Tuesday, May 01, 2007

The sources of creative writing


Creative writing, it sometimes seems, is all things to all people. It’s storytelling, writing poetry, sketches and skits, but would you call writing a diary entry creative writing – most definitely not. What about so called ‘cause and effect essays’? Again, the answer is no.

So what is it that defines creative writing from all the other kinds of writing we do? Well, for a start, the answer is in the phrase – it’s creative (to create – to bring into being Collins). That doesn’t get us much further. Let’s see what the practitioners say it is – the gurus of wikipedia, no less.

Creative writing is a term used to distinguish certain types of writing from writing in general.

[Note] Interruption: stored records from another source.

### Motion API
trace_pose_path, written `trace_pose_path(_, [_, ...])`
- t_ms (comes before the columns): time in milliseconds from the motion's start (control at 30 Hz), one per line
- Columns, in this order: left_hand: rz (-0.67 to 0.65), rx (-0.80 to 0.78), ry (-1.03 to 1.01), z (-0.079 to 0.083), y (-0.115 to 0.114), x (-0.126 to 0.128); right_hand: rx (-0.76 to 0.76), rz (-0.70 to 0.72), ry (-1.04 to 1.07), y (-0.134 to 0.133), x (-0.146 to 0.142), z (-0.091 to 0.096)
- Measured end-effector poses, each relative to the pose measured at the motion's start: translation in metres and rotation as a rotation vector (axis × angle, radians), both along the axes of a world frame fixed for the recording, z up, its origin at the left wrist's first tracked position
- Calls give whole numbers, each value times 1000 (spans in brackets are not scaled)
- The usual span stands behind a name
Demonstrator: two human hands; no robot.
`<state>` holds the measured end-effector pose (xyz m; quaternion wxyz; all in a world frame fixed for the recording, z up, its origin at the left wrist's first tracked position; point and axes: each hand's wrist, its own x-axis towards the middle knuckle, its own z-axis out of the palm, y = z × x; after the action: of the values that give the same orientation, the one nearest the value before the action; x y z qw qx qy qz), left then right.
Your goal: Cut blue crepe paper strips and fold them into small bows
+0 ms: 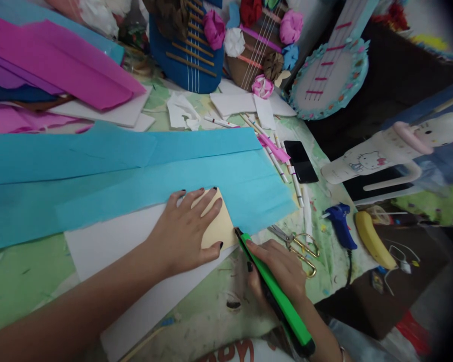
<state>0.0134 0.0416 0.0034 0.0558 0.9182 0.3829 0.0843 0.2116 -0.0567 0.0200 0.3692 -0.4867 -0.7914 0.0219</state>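
Observation:
My left hand (pixel 191 229) lies with fingers spread, pressing down a small cream card (pixel 221 226). Under that card are a blue sheet of crepe or tissue paper (pixel 249 176) and a white board (pixel 109 246). A green and black utility knife (pixel 274 286) is gripped in my right hand (pixel 277 269). Its tip touches or nearly touches the card's lower right corner, at the edge of the blue paper; the blade itself is hard to make out. Gold-handled scissors (pixel 294 246) lie just right of the knife, partly behind my right hand.
A blue glue gun (pixel 340 226), a banana (pixel 373 239) and a dark phone (pixel 301 161) lie to the right. A white tumbler (pixel 373 153) lies tilted beyond. Several markers (pixel 275 163) are scattered near the phone. Paper-decorated instruments (pixel 189 55) stand behind; magenta paper (pixel 68 60) is piled back left.

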Motion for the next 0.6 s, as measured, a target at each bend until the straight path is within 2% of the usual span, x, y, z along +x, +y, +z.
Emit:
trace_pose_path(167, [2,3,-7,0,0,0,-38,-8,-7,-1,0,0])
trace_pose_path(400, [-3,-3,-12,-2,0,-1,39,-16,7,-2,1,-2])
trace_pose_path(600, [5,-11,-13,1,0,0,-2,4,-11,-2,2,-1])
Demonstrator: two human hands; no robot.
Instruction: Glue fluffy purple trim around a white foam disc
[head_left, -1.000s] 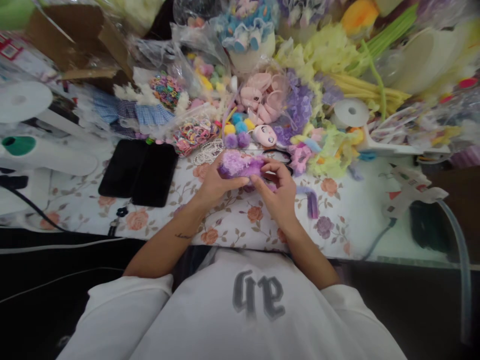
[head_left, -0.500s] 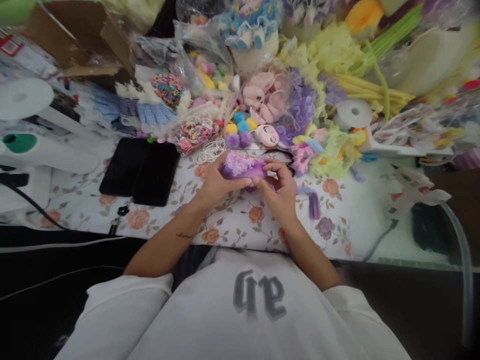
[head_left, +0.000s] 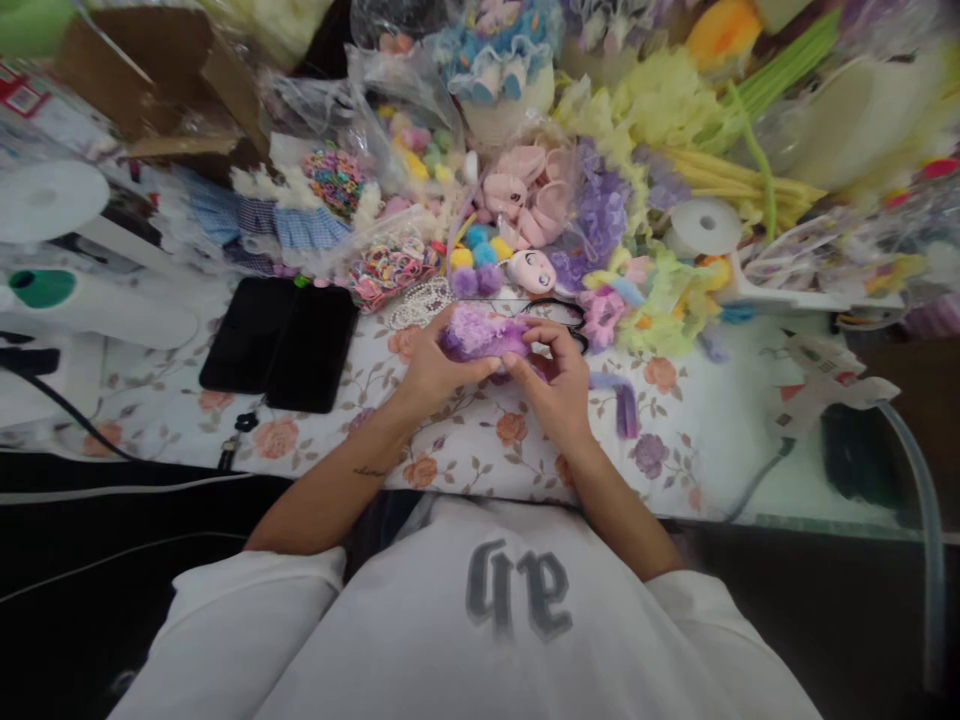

The lack of specificity of the term is partly intentional, designed to make the process of writing accessible to everyone and to ensure that non-traditional, or traditionally low-status writing (for example, writing by marginalized social groups, experimental writing, genre fiction) is not excluded from academic consideration or dismissed as trivial. en.wikipedia.org/wiki/Creative_writing

Verbosity doesn’t seem to enlighten, and this entry looks as if it’s part of a UN charter. So I’ll have a go. Creative writing is that type of writing that spells out in words what can be but isn’t, what could have happened but didn’t. To quote Albert Szent-Gy-rgi, talking about discovery, which seems to be involved in the process of creative writing, it consists in seeing what everybody else has seen and thinking what nobody else has thought.

All this needs illustration – something people writing creatively do well. If, as Arthur Schopenhauer says, ‘every man takes the limit of his field of vision for the limits of the world’, creative writers go beyond their field of vision. How else would you account for the novels of Jules Verne or HG Wells, but also of Jane Austen who, we are told, never married, and lived most of her short life within her parish boundaries in the south of England.

For doesn’t creative writing stem from two areas – from your imagination, and from real life experiences recreated and tweaked to fit into a story. Again, best to illustrate.

I recently came across the name of one of my college lecturers on a website. I recalled taking part in his seminars and reading out my first seminar paper for him. He sat idly gazing out of his study window as I rattled on, but quickly spun on his chair to confront me with a point I was trying to make or had made.
“So he was listening,” I thought.

Of course, he didn’t remember me from the multitude of students who passed through that room – how could he, but I did – well!

Now, if the bulk of our memories of our past experience of living lies under layers of our subconscious, what brings one particular experience to the fore is present significance. Creative writing can give a past experience present significance.

If I were to write up my experience of reading my seminar paper to my group and my tutor, that could hardly be called creative writing. If that man who probably still sits looking out onto the green lawns outside his study while undergraduates sweat and toil with their seminar papers, were to write it up, adding what he could not recall exactly, and drawing upon his experience of just such a scenario, that would be creative writing.

In recreating that moment, embellishing it for effect, substituting a spotty youth with, let us say, a beautiful young woman, he would be taking what Marcel Proust calls the real voyage of discovery, ‘which consists not in seeking new landscapes, but in having new eyes’.

Having stayed in his book lined study, and turning from the view from his window for a moment, the tutor would be drawing upon his experience of life, colouring it with his imagination, until, half way through the seminar, he writes, an irate young man rushes into the room and drags the young woman out by her hair.

It didn’t happen that way, but it could have done – it did happen that way on the page caught in a ray of sun streaming in from the window at the writer’s back. That is what creative writing is – using what God gave you and what you know to create – recreate in this case – something that can be but isn’t, what could have happened but didn’t.

The art comes in making something so believable that readers turn the page. They wouldn’t want to read about another day in the life of a university lecturer per se, but they would if it involved the solving of a murder.

Ascribing motives to somebody who never existed to explain what never occurred is at the heart of what creative writing is about. You don’t need to go hunting for big game in Kenya before you include it in a story – it just helps if you do.